→ DIRECTIONS FOR THIS TASK: The whole listing is to be printed again exactly.

── SUPPLIED INFORMATION

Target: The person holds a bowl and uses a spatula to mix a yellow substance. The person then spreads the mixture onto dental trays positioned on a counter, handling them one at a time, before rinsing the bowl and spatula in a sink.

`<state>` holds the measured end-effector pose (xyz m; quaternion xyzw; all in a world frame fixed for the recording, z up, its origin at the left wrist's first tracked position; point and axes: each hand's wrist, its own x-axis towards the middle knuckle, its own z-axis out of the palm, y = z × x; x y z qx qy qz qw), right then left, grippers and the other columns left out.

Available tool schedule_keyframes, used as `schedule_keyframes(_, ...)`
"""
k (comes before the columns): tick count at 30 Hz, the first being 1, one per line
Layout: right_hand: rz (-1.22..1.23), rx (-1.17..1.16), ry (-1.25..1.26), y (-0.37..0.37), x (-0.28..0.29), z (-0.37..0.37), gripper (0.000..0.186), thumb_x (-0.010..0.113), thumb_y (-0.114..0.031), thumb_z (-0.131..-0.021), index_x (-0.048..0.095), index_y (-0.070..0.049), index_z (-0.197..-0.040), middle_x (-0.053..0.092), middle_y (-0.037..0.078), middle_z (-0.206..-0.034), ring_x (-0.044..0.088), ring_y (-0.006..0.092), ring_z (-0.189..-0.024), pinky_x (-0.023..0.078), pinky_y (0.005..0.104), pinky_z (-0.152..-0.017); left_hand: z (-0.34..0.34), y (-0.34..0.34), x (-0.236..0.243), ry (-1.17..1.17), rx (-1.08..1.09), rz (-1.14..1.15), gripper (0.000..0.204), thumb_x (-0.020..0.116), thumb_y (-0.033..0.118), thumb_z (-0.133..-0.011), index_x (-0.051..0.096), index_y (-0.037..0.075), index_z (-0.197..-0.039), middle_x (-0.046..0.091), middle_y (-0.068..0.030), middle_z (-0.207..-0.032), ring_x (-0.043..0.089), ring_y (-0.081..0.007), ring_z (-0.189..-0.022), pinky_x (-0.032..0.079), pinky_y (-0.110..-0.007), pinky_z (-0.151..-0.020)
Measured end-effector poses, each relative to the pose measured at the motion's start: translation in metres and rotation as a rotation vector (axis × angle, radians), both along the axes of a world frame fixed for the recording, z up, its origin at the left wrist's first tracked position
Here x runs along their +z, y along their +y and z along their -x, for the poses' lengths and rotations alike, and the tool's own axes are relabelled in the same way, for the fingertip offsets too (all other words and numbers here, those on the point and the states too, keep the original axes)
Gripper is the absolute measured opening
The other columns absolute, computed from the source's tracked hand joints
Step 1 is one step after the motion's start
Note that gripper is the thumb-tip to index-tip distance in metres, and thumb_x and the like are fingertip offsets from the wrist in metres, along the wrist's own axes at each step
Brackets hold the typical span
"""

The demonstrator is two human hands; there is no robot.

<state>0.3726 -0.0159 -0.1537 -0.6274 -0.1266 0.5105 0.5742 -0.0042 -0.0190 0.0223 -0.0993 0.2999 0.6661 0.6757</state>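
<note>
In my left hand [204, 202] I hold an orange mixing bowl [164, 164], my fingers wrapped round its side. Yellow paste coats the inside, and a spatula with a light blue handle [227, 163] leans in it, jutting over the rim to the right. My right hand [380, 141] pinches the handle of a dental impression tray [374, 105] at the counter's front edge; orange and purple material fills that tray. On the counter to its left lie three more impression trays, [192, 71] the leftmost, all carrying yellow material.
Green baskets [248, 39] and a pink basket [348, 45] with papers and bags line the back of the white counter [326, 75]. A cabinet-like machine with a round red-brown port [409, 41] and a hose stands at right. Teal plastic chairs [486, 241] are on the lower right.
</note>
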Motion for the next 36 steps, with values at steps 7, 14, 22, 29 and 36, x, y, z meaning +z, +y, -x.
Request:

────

→ ANSWER FOR THE TASK:
Target: The person holds a bowl and uses a spatula to mix a yellow substance. The person then spreads the mixture onto dental trays positioned on a counter, handling them one at a time, before rinsing the bowl and spatula in a sink.

`<state>` holds the measured end-effector pose (xyz m; quaternion xyzw; all in a world frame fixed for the recording, z up, its origin at the left wrist's first tracked position; point and axes: each hand's wrist, its own x-axis towards the middle knuckle, its own z-axis out of the palm, y = z × x; x y z qx qy qz qw), right then left, grippers and the other columns left out.

Available tool schedule_keyframes, used as `schedule_keyframes(_, ...)`
"""
k (comes before the columns): tick count at 30 Hz, the first being 1, one per line
Layout: right_hand: rz (-1.22..1.23), rx (-1.17..1.16), ry (-1.25..1.26), y (-0.37..0.37), x (-0.28..0.29), z (-0.37..0.37), gripper (0.000..0.186), thumb_x (-0.010..0.113), thumb_y (-0.114..0.031), thumb_z (-0.131..-0.021), index_x (-0.048..0.095), index_y (-0.070..0.049), index_z (-0.197..-0.040), middle_x (-0.053..0.092), middle_y (-0.037..0.078), middle_z (-0.206..-0.034), ring_x (-0.044..0.088), ring_y (-0.006..0.092), ring_z (-0.189..-0.024), pinky_x (-0.023..0.078), pinky_y (0.005..0.104), pinky_z (-0.152..-0.017); left_hand: z (-0.34..0.34), y (-0.34..0.34), x (-0.236..0.243), ry (-1.17..1.17), rx (-1.08..1.09), rz (-1.14..1.15), gripper (0.000..0.204), thumb_x (-0.020..0.116), thumb_y (-0.033..0.118), thumb_z (-0.133..-0.011), index_x (-0.051..0.096), index_y (-0.037..0.075), index_z (-0.197..-0.039), middle_x (-0.046..0.091), middle_y (-0.068..0.030), middle_z (-0.207..-0.032), ring_x (-0.043..0.089), ring_y (-0.081..0.007), ring_z (-0.189..-0.022), pinky_x (-0.032..0.079), pinky_y (-0.110..-0.007), pinky_z (-0.151..-0.020)
Measured end-effector poses, each relative to the pose measured at the motion's start: translation in metres and rotation as a rotation vector (axis × angle, radians), both along the axes of a world frame fixed for the recording, z up, its origin at the left wrist's first tracked position
Here x runs along their +z, y along their +y and z along their -x, for the poses' lengths and rotations alike, and the tool's own axes are relabelled in the same way, for the fingertip offsets too (all other words and numbers here, those on the point and the states too, keep the original axes)
Gripper is the absolute measured opening
The other columns absolute, computed from the source's tracked hand joints
Step 1 is one step after the motion's start
Note that gripper is the thumb-tip to index-tip distance in metres, and thumb_x and the like are fingertip offsets from the wrist in metres, along the wrist's own axes at each step
Brackets hold the typical span
"""

The demonstrator is two human hands; there is no robot.

<state>0.3726 -0.0159 -0.1537 -0.6274 -0.1266 0.5105 0.5742 -0.0042 -0.0190 0.0223 -0.0993 0.2999 0.6661 0.6757</state>
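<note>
In my left hand [204, 202] I hold an orange mixing bowl [164, 164], my fingers wrapped round its side. Yellow paste coats the inside, and a spatula with a light blue handle [227, 163] leans in it, jutting over the rim to the right. My right hand [380, 141] pinches the handle of a dental impression tray [374, 105] at the counter's front edge; orange and purple material fills that tray. On the counter to its left lie three more impression trays, [192, 71] the leftmost, all carrying yellow material.
Green baskets [248, 39] and a pink basket [348, 45] with papers and bags line the back of the white counter [326, 75]. A cabinet-like machine with a round red-brown port [409, 41] and a hose stands at right. Teal plastic chairs [486, 241] are on the lower right.
</note>
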Motion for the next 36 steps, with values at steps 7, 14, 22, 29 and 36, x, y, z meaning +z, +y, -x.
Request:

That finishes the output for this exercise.